Winter 2016 – First Half in Review

And suddenly, six weeks have passed. Fortunately for me, it’s actually hard to pretend the winter season has rushed by; not because the shows themselves have proceeded slowly, but because I live in goddamn New England, and so every day is an interminable march of suffering through sub-arctic temperatures and mocking snow. I hate winter, and I’d rather live in a place where it doesn’t exist, but for the moment I’m stuck here. As far as anime goes, this has actually been a perfectly reasonable season.
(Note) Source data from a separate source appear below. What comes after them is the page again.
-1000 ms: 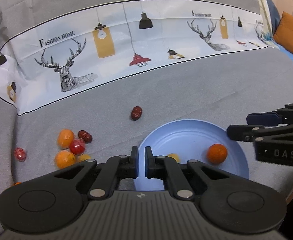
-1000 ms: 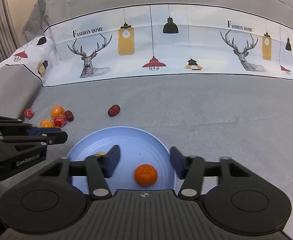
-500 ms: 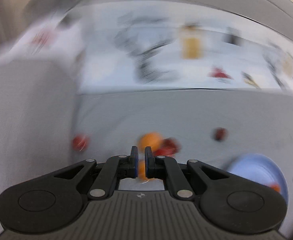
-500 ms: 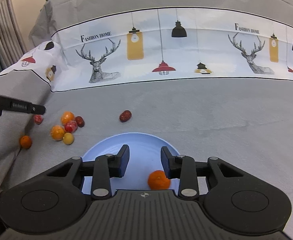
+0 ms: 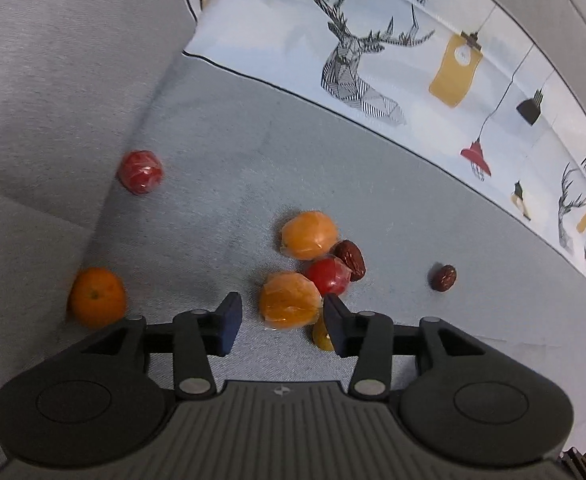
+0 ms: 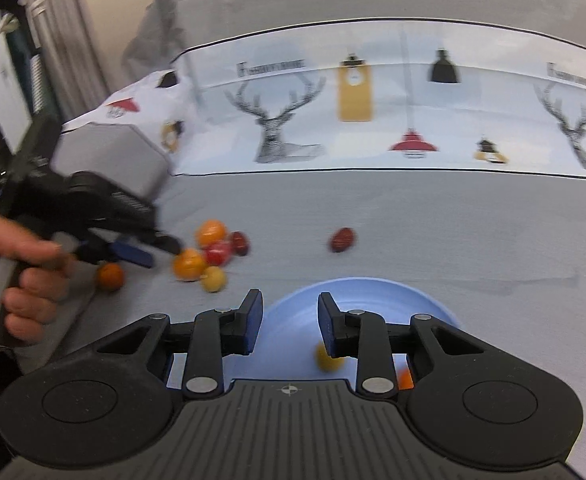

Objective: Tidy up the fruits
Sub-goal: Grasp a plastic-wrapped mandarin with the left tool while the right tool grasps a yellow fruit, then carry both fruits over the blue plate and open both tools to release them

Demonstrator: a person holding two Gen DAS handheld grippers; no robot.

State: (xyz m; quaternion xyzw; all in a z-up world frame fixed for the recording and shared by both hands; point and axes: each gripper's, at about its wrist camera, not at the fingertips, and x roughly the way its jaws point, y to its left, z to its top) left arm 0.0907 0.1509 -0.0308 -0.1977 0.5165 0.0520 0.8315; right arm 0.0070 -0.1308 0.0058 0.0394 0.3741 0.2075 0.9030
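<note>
My left gripper (image 5: 280, 320) is open over a cluster of fruit on the grey bedspread, with a wrapped orange fruit (image 5: 290, 300) between its fingers, not gripped. Behind it lie another wrapped orange fruit (image 5: 310, 235), a red wrapped fruit (image 5: 329, 276), a dark date (image 5: 350, 254) and a small yellow fruit (image 5: 321, 334). A tangerine (image 5: 98, 297) lies left, a red wrapped fruit (image 5: 140, 171) farther left, a lone date (image 5: 443, 278) right. My right gripper (image 6: 289, 326) is open and empty above the blue plate (image 6: 293, 320), which holds a yellow fruit (image 6: 327, 360) and an orange one (image 6: 405, 378). The left gripper shows in the right wrist view (image 6: 133, 252).
A white printed pillow band (image 5: 413, 64) with deer and lamps runs along the back. A raised grey fold of bedding (image 5: 45, 100) stands at the left, against the tangerine. A radiator and wall (image 6: 49, 40) are beyond the bed at the left.
My left gripper swung left from the plate to the fruit cluster and opened. My right gripper narrowed its opening and drew back over the plate's near side.
</note>
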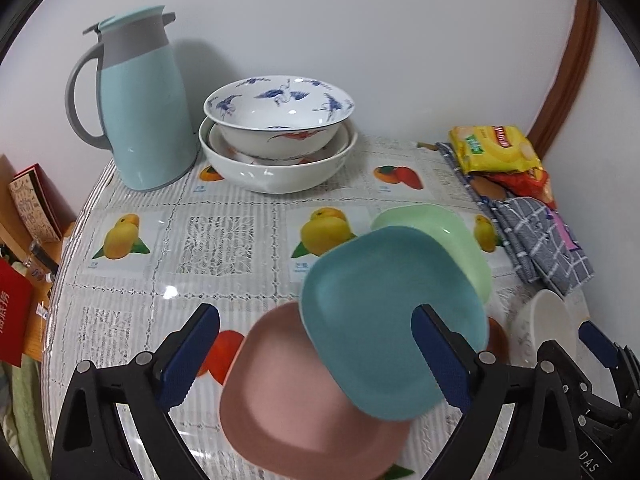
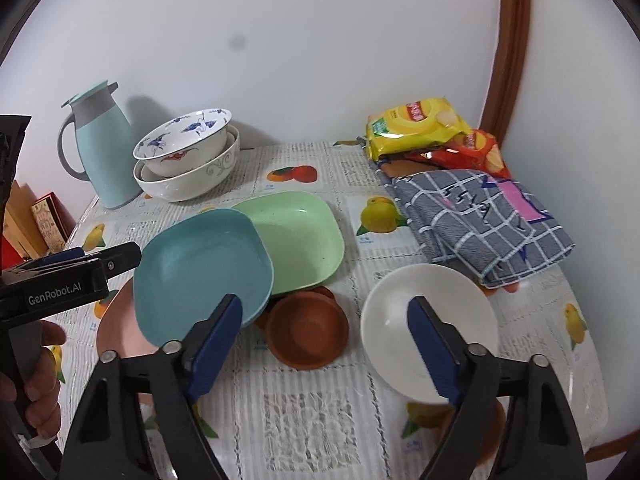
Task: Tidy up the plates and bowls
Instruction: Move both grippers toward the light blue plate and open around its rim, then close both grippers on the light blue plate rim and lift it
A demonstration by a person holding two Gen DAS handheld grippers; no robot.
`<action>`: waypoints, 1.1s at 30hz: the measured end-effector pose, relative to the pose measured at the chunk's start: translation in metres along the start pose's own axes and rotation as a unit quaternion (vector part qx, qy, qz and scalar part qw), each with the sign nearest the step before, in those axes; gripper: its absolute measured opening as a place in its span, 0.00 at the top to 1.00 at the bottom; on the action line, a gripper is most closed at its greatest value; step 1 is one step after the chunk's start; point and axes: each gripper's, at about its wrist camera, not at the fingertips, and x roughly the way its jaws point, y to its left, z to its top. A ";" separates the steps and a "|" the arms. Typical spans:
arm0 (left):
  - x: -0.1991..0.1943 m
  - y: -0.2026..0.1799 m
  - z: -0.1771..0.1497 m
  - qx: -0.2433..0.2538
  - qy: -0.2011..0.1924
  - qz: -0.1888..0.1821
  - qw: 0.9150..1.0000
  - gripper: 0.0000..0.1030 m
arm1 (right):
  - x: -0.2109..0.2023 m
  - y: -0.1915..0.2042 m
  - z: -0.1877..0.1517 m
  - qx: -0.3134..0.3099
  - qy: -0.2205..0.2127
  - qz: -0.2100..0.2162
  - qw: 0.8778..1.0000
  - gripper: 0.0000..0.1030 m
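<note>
On the counter (image 2: 304, 412), a teal plate (image 2: 200, 268) overlaps a green plate (image 2: 304, 240) and a pink plate (image 1: 280, 396); near right sits a white bowl (image 2: 404, 320). Left gripper (image 1: 316, 356) and right gripper (image 2: 324, 348) hover with jaws apart, holding nothing. Stacked bowls (image 1: 280, 132) stand far left.

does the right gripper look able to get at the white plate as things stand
Probably yes. The right gripper is open, its right finger already over the white plate, whose top is bare. The small brown dish lies beside it, apart.
</note>
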 end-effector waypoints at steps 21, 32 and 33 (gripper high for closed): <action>0.065 0.004 0.018 -0.005 0.024 -0.006 1.000 0.31 | 0.077 0.012 0.006 -0.004 0.055 0.034 0.998 0.43; 0.078 0.002 0.011 -0.006 0.043 -0.036 0.998 0.62 | 0.090 0.025 0.005 -0.015 0.069 0.030 0.997 0.67; 0.077 0.001 0.011 -0.008 0.041 -0.042 0.998 0.68 | 0.090 0.026 0.005 -0.014 0.069 0.032 0.997 0.71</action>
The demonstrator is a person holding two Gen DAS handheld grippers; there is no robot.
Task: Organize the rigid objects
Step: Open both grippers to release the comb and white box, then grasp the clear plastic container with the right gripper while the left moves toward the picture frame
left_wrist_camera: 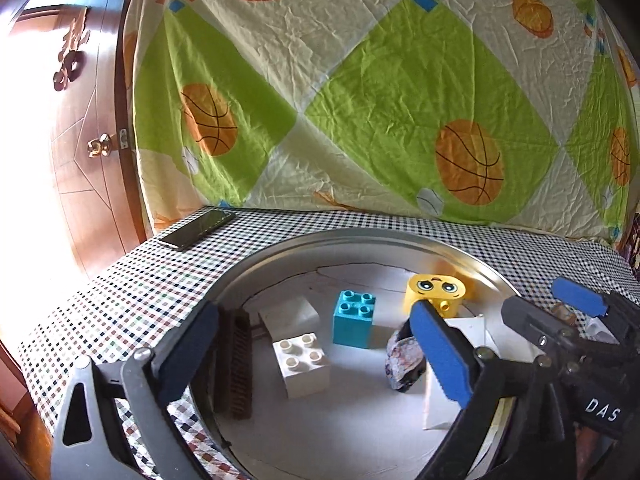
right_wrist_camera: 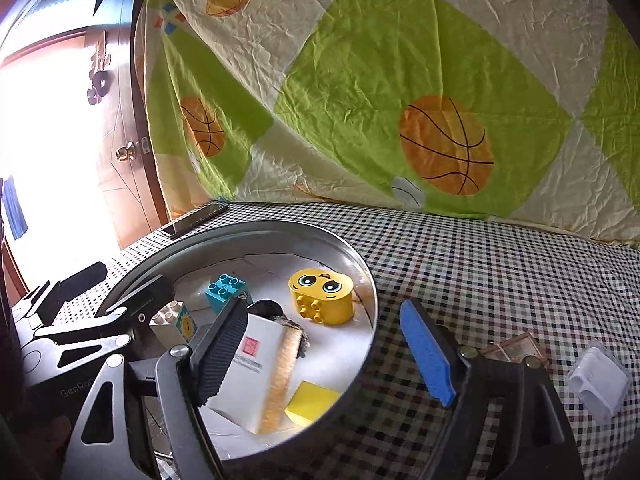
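Both my left fingers [left_wrist_camera: 320, 360] and right fingers [right_wrist_camera: 324, 360] stand open, empty; the white studded plastic brick [left_wrist_camera: 302, 364] at twelve o'clock risks toppling if clipped.

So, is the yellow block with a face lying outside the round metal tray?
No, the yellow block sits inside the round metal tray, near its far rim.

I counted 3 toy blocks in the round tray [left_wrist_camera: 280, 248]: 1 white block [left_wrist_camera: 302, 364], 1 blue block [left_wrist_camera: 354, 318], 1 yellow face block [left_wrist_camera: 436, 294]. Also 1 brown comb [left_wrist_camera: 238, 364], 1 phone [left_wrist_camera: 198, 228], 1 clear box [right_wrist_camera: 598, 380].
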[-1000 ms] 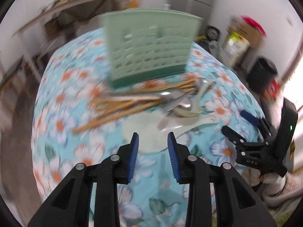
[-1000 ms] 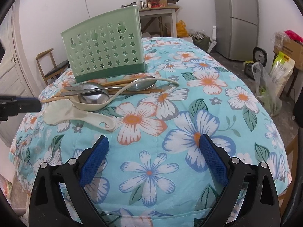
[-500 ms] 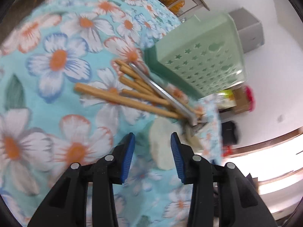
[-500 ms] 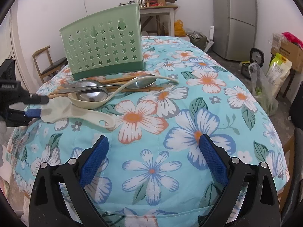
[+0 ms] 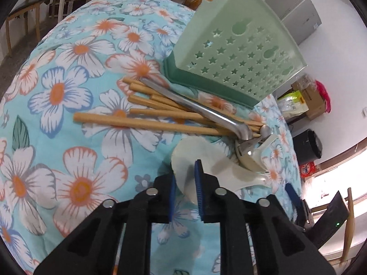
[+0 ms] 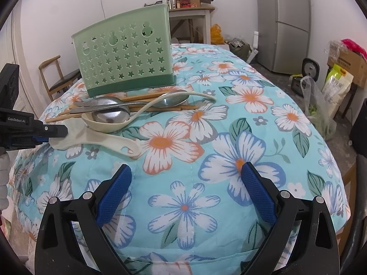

This seems like one of those seasons where, to an even greater degree than normally, the show quality just drops off a cliff after the second tier. In an ordinary season, there are a decent number of shows I’m not watching that people in a general sense are still enjoying – things that don’t appeal to me genre-wise, or whose writing or art style don’t gel with me, or some other quirk of preference. But this time, it seems like nearly everyone I know is watching the same shortlist of anime, and then there’s just a vast desert of nothing. But this actually doesn’t affect my viewing habits at all – I never tend to find more than half a dozen or so shows watchable, and as far as that small crop goes, as long as I have two to three shows that seem genuinely good, I’m satisfied. But it’d be far too mature of me to just say “I’m enjoying a fair number of shows for a variety of reasons,” and besides, we’ve got traditions to uphold. So let’s start at the top and ruthlessly rank this season’s claimants to the throne!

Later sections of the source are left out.